Je ne peux dire que peu de choses sur cet attracteur harmonique, n'étant pas compétent dans ce domaine et n'ayant pas accès aux publications spécialisées auxquelles l'auteur renvoie (L'hominisation et la théorie des systèmes dynamiques non linéaires (Chaos), 1992, in Revue de biologie mathématique, 117-119; Dambricourt-Malassé, A., Les attracteurs inédits de l'hominisation. Ontogenèse fondamentale, attracteurs chaotiques et attracteurs harmoniques, 1993, Acta Biotheorica, 43; ). L'auteur précise que cette formalisation de sa théorie est en cours mais qu'elle est loin d'avoir trouvé une solution satisfaisante. Elle s'appuie sur certains résultats de René Thom tout en précisant que ses résultats ne sont pas intégrables à une théorie du chaos ou à la théorie des structures dissipatives de Prigogine.
« La contraction crânio-faciale est un constat angulaire. On peut écrire le comportement d'un angle y en vue transversale, fonction d'un autre angle x en vue de profil et calculer l'équation y=f(x). On peut le faire à chaque embranchement fossile qui correspond à une nouvelle équation. Formaliser l'évolution crânio-faciale sur soixante millions d'années, c'est tout simplement écrire l'équation de l'évolution des équations qui dérivent l'une de l'autre. C'est une analyse qui consiste à regarder l'évolution de la pente des équations, on écrit f(x) ou quelque chose comme y=ax+b (très simplifié). La pente c'est la valeur a. La représentation devient abstraite, ce ne sont pas des droites, mais des figures que l'on appelle attracteurs ou espace des phases. Et l'équation finale permet de dégager une loi mathématique, sans nécessairement connaître la réalité physique qui lui correspond » (La légende maudite du XXème siècle, l'erreur darwinienne, A. Dambricourt, La Nuée Bleue/DNA, Strasbourg, 2000, fig. 1, 39) .

Remarque:
pour des lecteurs souhaitant avoir une idée de la théorie des catastrophes dont René Thom a été le précurseur et au sein de laquelle ont été développées les notions d'attracteurs, je renvoie au site de Monsieur Lucien Dujardin (http://perso.wanadoo.fr/l.d.v.dujardin/ct/fr_index.html); voir aussi sur ce site une page sur les modèles de René Thom avec la définition d'un attracteur et une page sur les modèles continus présentant l'intérêt du travail dans l'espace des phases.

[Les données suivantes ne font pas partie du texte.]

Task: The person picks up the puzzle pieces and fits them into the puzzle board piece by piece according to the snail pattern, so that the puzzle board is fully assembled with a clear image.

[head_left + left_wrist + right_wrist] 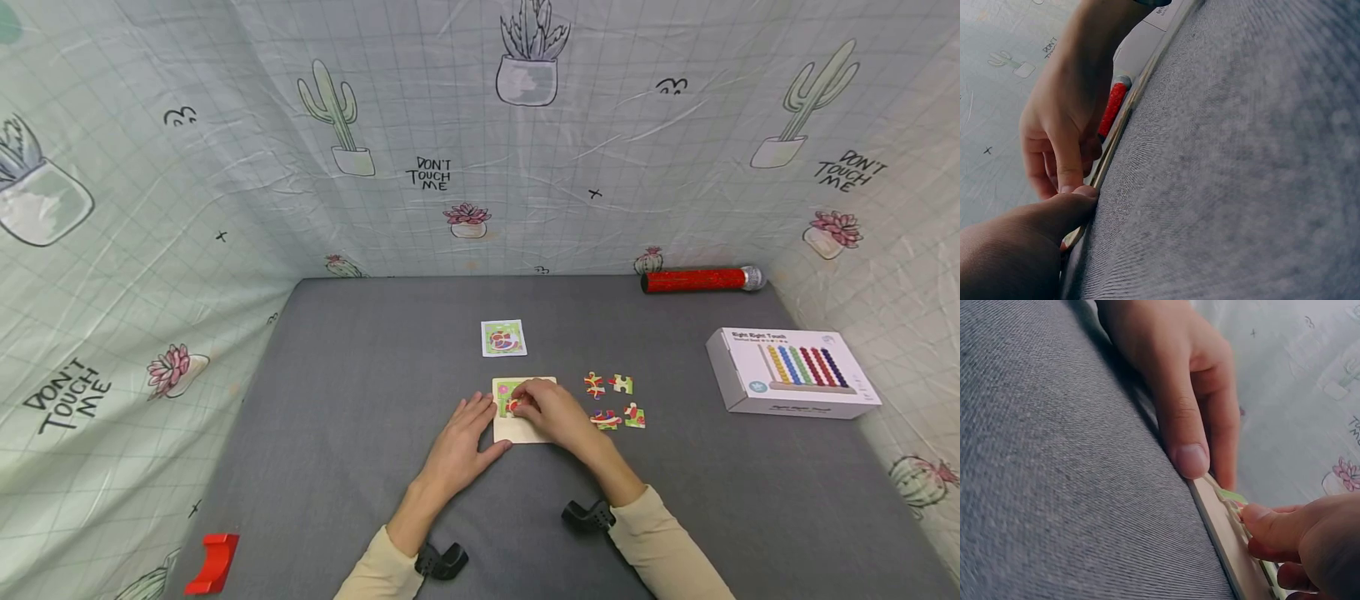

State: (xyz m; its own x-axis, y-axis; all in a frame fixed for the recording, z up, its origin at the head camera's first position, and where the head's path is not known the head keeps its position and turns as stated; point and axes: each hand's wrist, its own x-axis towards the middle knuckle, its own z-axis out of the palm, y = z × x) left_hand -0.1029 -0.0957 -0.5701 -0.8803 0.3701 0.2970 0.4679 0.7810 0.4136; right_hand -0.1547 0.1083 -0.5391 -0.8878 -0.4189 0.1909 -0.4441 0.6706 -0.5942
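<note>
A pale wooden puzzle board [517, 431] lies in the middle of the table, with green printed pieces in its upper part. My left hand [457, 437] rests at the board's left side, fingers straight and the thumb touching its near corner. Over the board, my right hand [558, 412] pinches a small puzzle piece with red on it [513, 405] between thumb and fingers. The right wrist view shows that thumb low against the board [1210, 509]; the hand covers much of the piece. Several loose puzzle pieces [621, 383] lie right of the board.
Beyond the board lies a square picture card [503, 338]. A white abacus box [791, 375] stands at the right, and a red microphone-like tube [697, 280] lies along the back edge. A red curved block [213, 563] sits at the near left.
</note>
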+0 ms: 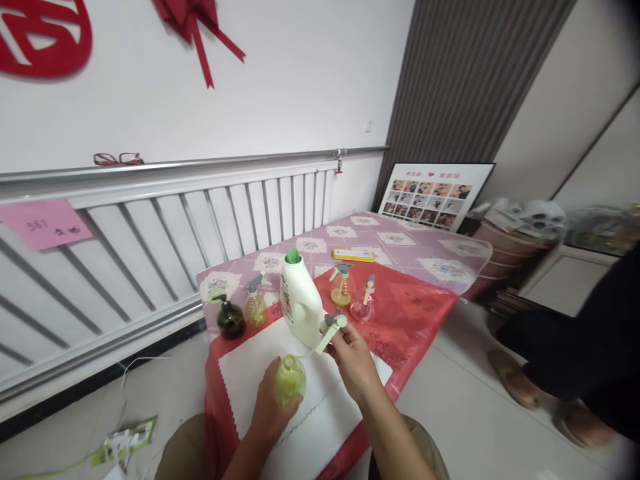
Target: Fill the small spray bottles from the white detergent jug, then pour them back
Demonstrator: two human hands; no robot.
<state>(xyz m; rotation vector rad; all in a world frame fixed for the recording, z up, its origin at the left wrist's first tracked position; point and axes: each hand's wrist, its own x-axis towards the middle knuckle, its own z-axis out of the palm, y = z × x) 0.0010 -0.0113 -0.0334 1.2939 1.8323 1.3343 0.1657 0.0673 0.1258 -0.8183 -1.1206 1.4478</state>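
Observation:
My left hand (273, 400) is wrapped round a yellow-green spray bottle (291, 379) with its neck open. In my right hand (353, 357) is a pale green and grey spray head (332, 329), held apart from the bottle, up and to its right. Just beyond both hands stands a large white-green jug (301, 300) with a green cap (293, 256). Left of the jug are a dark green pump bottle (231, 319) and a spray bottle with yellowish liquid (255, 308). To its right stand another spray bottle (341, 291) and a clear pink one (363, 308).
A white cloth (250, 363) and a red cloth (420, 307) cover part of the table. A yellow-edged case (353, 255) lies at the back. Behind is a white radiator (235, 220). Another person's feet (520, 387) are on the floor at right, near a woven basket (493, 250).

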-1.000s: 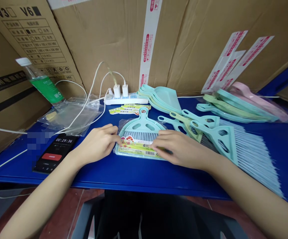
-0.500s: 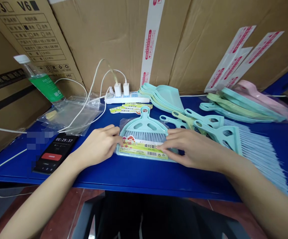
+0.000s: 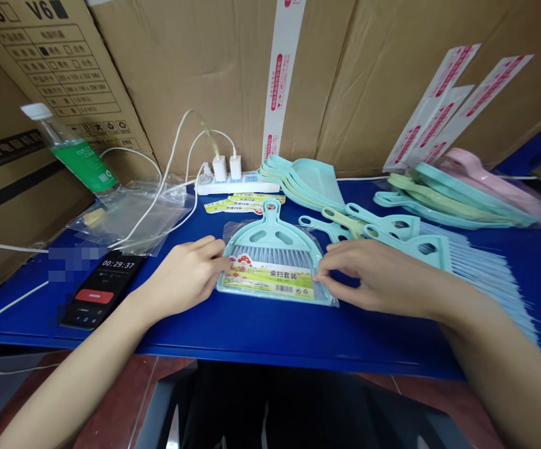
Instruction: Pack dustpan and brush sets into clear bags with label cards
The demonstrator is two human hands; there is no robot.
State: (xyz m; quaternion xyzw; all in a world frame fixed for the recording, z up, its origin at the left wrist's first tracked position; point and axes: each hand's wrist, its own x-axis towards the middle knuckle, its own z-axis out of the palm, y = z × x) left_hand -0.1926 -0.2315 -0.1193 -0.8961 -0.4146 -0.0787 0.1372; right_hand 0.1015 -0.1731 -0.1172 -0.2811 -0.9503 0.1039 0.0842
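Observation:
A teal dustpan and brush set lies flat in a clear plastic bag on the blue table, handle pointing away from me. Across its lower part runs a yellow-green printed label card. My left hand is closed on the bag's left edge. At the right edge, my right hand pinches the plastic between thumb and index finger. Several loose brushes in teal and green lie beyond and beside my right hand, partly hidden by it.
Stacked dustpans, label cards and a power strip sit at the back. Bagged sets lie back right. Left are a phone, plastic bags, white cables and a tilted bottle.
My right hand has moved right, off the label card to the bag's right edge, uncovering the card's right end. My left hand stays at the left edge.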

Pour ce qui est de la validité de la loi pour les autres groupes; la rotation spirale du tube neural existant chez tous les Mammifères, elle est bien évidemment présente chez tous les Primates. Seule l'amplitude de flexion-contraction est variable selon les espèces. Elle reste toujours inférieure à celle de l'homme.
La position du trou occipital, directement lié à l'amplitude de cette rotation spirale, est habituellement d'autant plus en avant que la contraction est forte (minimale chez les nouveau-nés de lémuriens, intermédiaire chez les petits singes, plus importante chez les grands singes, maximale chez l'homme). Cependant la contraction crânio-faciale peut, par exemple dans le cas du Tarsier, être légère, malgré une flexion importante du tube, ce qui donne une position antérieure du trou occipital malgré une face peut contractée (mandibule en V très pointu par exemple). Dans cet exemple la cause en est au développement très exceptionnel des capsules optiques.
La loi semble donc, être valable pour les Primates, sauf exception: l'amplitude de la rotation spirale du tube neural détermine la flexion et donc la position du trou occipital et la contraction-cranio-faciale des lémuriens à l'homme en passant par les petits puis les grands singes.

3ème étape: application de la loi à l'analyse des fossiles crâniens et mandibulaires dans la lignée des hominidés.

L'hypothèse est que cette loi «perdure et se réitère depuis l'apparition des primates, il y a 60 millions d'années », on peut alors « situer les déséquilibres faciaux des enfants actuels dans une perspective évolutive à grande échelle ».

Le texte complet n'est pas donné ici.